_Problem to solve_.
The lines to copy are those in the listing that hold the word "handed".

::::::

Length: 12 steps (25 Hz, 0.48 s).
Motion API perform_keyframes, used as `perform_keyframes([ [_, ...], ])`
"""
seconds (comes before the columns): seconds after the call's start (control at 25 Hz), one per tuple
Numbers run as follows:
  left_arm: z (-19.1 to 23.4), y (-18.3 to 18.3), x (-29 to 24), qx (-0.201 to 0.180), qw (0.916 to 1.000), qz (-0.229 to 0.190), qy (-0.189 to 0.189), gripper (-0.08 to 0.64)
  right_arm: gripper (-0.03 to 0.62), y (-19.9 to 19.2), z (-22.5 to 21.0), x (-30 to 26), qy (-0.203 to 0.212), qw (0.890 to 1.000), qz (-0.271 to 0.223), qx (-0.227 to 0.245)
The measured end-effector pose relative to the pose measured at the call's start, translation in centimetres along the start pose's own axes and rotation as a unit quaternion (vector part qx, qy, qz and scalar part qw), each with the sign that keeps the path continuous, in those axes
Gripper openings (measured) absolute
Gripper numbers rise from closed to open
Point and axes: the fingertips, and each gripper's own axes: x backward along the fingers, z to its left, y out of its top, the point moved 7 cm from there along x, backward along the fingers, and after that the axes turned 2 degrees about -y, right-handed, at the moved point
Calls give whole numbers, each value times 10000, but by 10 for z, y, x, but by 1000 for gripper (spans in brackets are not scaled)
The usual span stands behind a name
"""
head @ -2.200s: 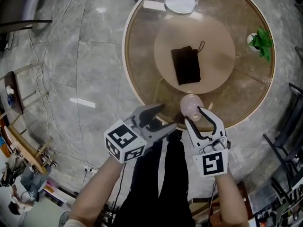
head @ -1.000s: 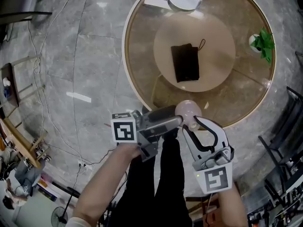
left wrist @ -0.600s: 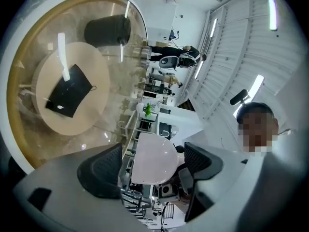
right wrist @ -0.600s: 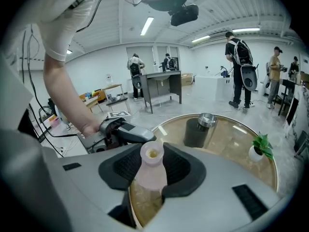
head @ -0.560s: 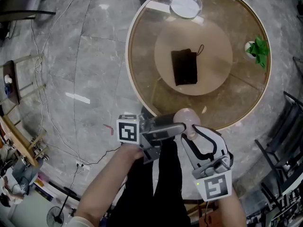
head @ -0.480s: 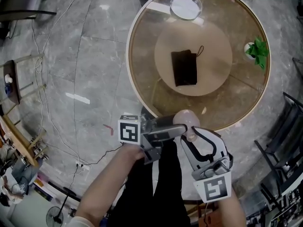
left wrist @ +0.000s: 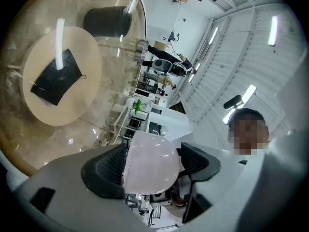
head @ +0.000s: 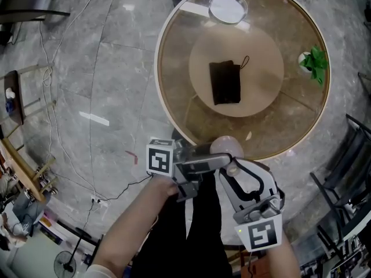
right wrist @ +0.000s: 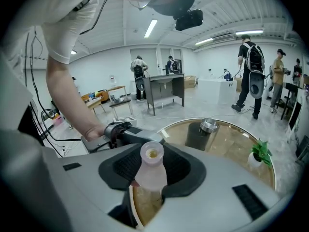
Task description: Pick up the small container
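Note:
The small container (head: 222, 146) is a frosted pink bottle with a narrow open neck, held in the air just off the round table's near edge. My right gripper (head: 236, 167) is shut on it near the neck; in the right gripper view the bottle (right wrist: 150, 170) stands upright between the dark pads (right wrist: 126, 167). My left gripper (head: 219, 156) reaches in from the left, its jaws closing around the bottle's rounded base (left wrist: 150, 164). In the left gripper view one pad (left wrist: 112, 166) lies against the base, while a small gap shows at the other pad (left wrist: 195, 161).
The round glass table (head: 159, 91) carries a black pouch (head: 226, 83) on a beige disc, a glass dish (head: 228, 6) at its far edge and a small green plant (head: 313, 59) at the right. Black chair frames (head: 348, 172) stand to the right. Cables cross the floor at the left.
The left gripper has swung in from the left and turned so its jaws surround the bottle's base. Both grippers and the bottle have drifted slightly toward the person.

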Motion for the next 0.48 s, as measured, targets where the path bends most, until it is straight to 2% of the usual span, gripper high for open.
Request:
perform_keyframes([
  [0.16, 0, -1, 1, 32, 10000, 11, -57, 329, 149, -1, 1, 1, -27, 10000, -13, -45],
  [0.48, -6, -4, 1, -81, 9999, 11, -87, 325, 149, 2, 4, 5, -60, 9999, -138, -48],
])
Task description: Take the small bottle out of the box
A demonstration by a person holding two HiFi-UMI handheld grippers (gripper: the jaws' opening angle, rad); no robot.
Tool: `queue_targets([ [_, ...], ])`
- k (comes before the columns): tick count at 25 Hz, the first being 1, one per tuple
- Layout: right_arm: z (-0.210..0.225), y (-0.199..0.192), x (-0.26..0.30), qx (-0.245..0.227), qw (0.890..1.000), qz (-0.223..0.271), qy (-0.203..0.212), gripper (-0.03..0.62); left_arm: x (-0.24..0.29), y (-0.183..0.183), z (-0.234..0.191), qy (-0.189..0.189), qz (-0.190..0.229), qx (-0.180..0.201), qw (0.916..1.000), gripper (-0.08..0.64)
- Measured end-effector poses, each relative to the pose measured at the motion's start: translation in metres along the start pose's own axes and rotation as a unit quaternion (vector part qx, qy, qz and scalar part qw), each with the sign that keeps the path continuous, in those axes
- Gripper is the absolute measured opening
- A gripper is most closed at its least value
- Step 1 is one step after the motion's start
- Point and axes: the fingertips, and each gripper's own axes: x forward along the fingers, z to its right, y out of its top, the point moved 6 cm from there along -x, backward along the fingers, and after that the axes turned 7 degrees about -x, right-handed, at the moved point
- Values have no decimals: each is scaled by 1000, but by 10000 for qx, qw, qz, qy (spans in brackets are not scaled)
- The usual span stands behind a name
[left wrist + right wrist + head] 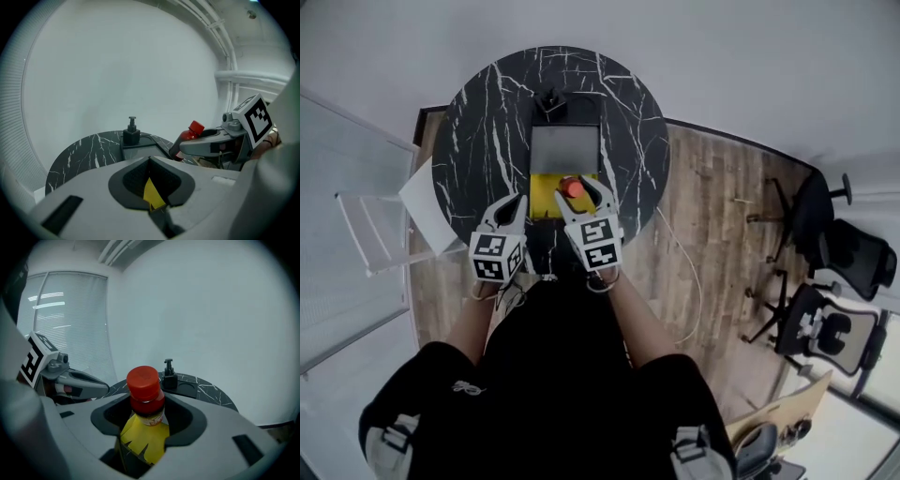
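Meanwhile, the right gripper (579, 195) clamps the red-capped small bottle (143, 390) at the marble table's (478, 131) 6 o'clock edge; at its 9 o'clock, the left gripper (514, 211) pinches the yellow box (542, 186).

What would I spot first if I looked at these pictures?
The bottle with its bright red cap and yellow label jumps out first, gripped in the right tongs over the yellow box. Next comes the round black table with white veins like lightning, spread under both tongs. The left tongs pinch a yellow corner of that box.
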Motion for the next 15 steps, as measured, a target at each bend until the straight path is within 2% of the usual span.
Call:
queue_targets([
  [9, 8, 30, -55, -101, 9971, 550, -526, 210, -16, 47, 27, -338, 419, 410, 9977, -1],
  [15, 11, 60, -89, -174, 9909, 1050, -820, 210, -35, 84, 40, -455, 885, 797, 9918, -2],
])
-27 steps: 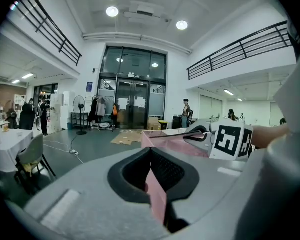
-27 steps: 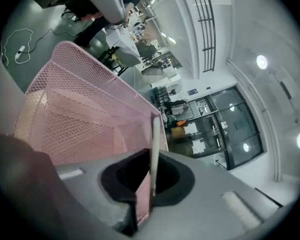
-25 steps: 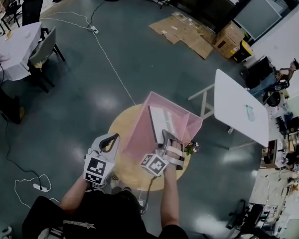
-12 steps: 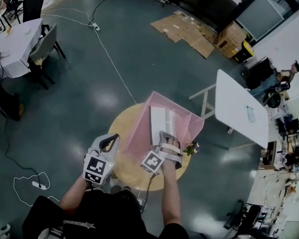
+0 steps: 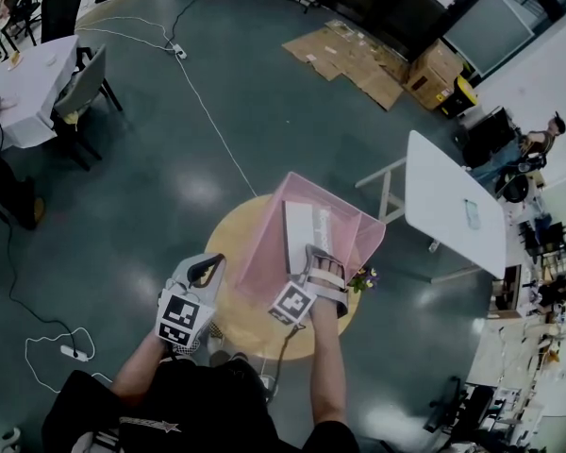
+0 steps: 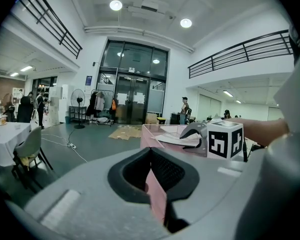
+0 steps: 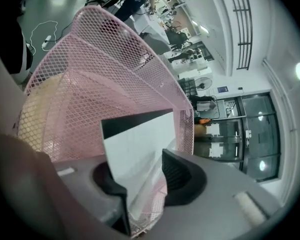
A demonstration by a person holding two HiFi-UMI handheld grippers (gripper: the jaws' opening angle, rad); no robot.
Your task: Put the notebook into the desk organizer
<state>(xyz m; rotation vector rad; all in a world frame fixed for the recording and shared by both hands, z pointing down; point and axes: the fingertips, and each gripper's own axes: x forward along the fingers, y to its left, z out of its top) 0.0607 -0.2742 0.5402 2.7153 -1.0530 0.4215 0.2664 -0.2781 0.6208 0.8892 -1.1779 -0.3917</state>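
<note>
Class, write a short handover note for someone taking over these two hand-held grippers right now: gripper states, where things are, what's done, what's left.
Left hand-held gripper: shut on a pink edge, apparently the desk organizer.
Right hand-held gripper: jaws have just been opening; the notebook stands between them, not pinched.
Done: notebook is inside the organizer.
Left: probably draw the right one out, then release the left.

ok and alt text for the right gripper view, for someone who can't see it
A white notebook with a black edge stands between the jaws of the right gripper, which have just been opening and sit loosely around it. It is inside a pink wire-mesh desk organizer. Tall glass doors show beyond the mesh.
</note>
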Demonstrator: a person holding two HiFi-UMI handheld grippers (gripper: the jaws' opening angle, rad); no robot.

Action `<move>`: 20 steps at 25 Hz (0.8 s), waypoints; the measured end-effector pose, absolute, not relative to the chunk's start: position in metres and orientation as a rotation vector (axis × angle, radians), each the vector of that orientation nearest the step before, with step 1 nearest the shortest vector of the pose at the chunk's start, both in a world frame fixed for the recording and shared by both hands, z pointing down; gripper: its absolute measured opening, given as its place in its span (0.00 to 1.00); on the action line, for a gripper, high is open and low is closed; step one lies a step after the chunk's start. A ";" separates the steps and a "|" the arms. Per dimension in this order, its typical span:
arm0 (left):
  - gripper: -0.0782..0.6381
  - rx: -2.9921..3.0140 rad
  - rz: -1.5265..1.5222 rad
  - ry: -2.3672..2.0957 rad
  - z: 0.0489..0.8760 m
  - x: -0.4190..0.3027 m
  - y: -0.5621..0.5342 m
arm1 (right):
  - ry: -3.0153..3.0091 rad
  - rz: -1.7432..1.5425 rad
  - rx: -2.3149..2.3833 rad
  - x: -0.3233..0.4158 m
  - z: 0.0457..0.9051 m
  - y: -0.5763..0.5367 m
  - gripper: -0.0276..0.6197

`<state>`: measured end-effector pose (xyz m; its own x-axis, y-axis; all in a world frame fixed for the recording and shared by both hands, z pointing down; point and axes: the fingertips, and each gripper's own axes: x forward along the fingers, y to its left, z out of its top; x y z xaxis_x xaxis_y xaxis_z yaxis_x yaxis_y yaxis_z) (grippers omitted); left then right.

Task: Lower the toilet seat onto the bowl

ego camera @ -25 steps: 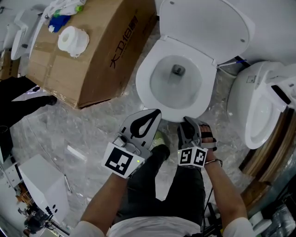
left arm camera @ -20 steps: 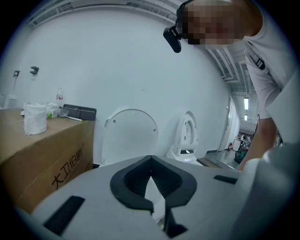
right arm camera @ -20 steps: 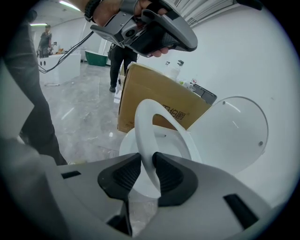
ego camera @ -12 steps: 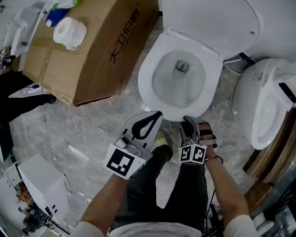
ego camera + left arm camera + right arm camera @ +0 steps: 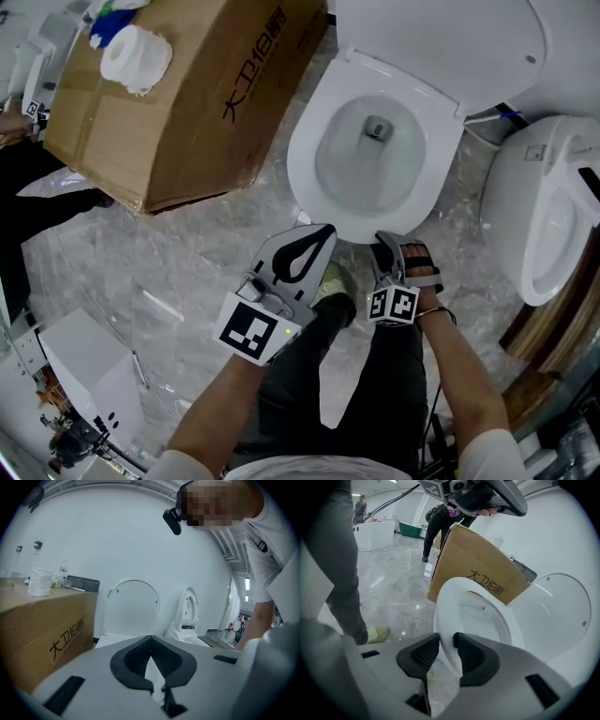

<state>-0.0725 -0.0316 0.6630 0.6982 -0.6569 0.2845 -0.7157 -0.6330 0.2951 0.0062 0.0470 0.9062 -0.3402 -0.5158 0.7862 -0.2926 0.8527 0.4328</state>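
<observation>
Two toilets (image 5: 305,178), perhaps a third, one cardboard box (image 5: 187,103), one paper roll (image 5: 136,58).

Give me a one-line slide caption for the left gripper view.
Left tool, jaws closed on nothing, points toward the raised toilet lid, cardboard box alongside.

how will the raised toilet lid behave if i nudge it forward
The lid looks like a rigid moulded shell, so it should swing as one piece, not flex. It stands up behind the seat, apparently hinged there, so past upright it would probably fall and slap down. Its glossy surface may be slippery to grip.
</observation>
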 end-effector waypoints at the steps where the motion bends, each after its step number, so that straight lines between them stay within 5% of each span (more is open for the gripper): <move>1: 0.12 2.522 0.211 -1.069 0.664 -0.073 -0.032 | -1.945 -0.258 0.586 0.006 0.911 0.048 0.24; 20: 0.12 2.500 0.224 -1.074 0.683 -0.080 -0.034 | -1.926 -0.125 0.535 0.007 0.951 0.050 0.25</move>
<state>-0.0797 -0.0335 0.6834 0.6905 -0.6578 0.3010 -0.7232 -0.6201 0.3040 0.0068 0.0497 0.9515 -0.3178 -0.4208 0.8497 -0.3076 0.8934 0.3274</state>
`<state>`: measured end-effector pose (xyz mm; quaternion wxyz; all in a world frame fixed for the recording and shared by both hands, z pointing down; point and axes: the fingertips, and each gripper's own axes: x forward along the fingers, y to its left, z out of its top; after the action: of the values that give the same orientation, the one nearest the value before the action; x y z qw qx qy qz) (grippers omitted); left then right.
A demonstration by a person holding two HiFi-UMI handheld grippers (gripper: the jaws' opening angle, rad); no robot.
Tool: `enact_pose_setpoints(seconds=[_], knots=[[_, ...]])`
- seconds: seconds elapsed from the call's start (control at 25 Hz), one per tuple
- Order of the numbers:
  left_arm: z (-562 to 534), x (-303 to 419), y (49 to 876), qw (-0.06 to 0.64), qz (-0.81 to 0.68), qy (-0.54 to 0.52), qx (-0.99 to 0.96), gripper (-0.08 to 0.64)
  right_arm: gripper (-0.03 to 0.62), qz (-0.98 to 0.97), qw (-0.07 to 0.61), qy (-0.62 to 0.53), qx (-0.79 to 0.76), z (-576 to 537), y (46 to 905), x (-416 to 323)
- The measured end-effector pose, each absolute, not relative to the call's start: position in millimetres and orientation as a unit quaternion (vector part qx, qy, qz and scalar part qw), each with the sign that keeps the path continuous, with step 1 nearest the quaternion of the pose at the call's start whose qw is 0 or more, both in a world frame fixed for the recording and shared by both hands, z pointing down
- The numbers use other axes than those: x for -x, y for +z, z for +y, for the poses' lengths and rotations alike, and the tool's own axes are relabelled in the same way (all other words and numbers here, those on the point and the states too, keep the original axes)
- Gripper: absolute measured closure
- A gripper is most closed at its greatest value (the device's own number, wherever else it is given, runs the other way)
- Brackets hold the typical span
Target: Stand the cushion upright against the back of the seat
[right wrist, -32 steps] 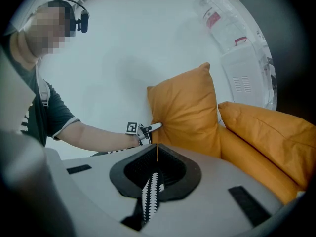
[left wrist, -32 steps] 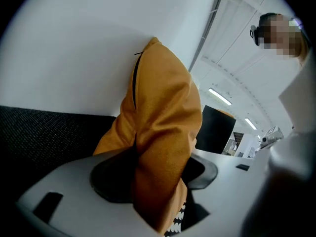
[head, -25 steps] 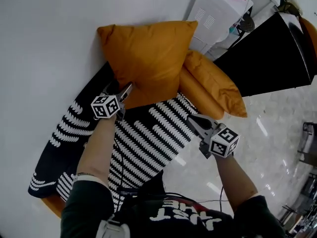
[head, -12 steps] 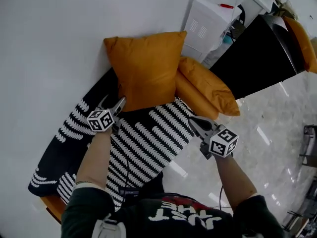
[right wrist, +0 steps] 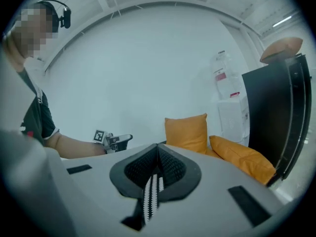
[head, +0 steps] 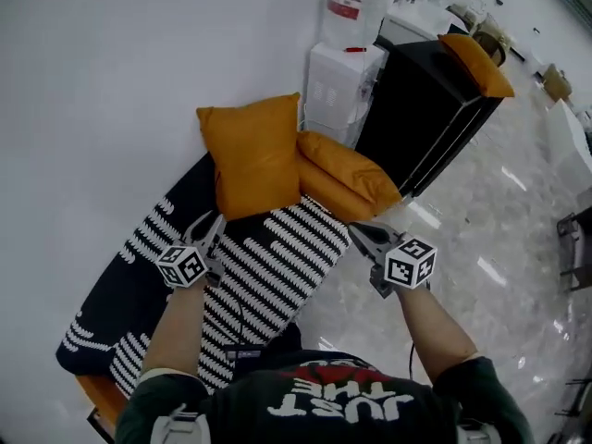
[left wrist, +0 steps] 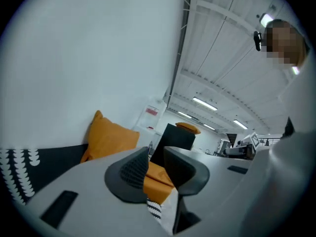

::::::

_Solution below_.
Point and axes: the fingertips, and each gripper's own axes: x backward along the fingers, z to its left, y out of its top, the point moved 7 cm from there along x, backward along the fingers, and after that the axes turned 2 degrees about -y, right-handed, at the moved point
- Point and axes: the fingertips, and each gripper's own axes: x forward along the fingers, z to its right, y out of its top, the point moved 6 cm from there along -x, backward along the fingers, and after that the axes turned 7 degrees about -x, right-handed, at the moved point

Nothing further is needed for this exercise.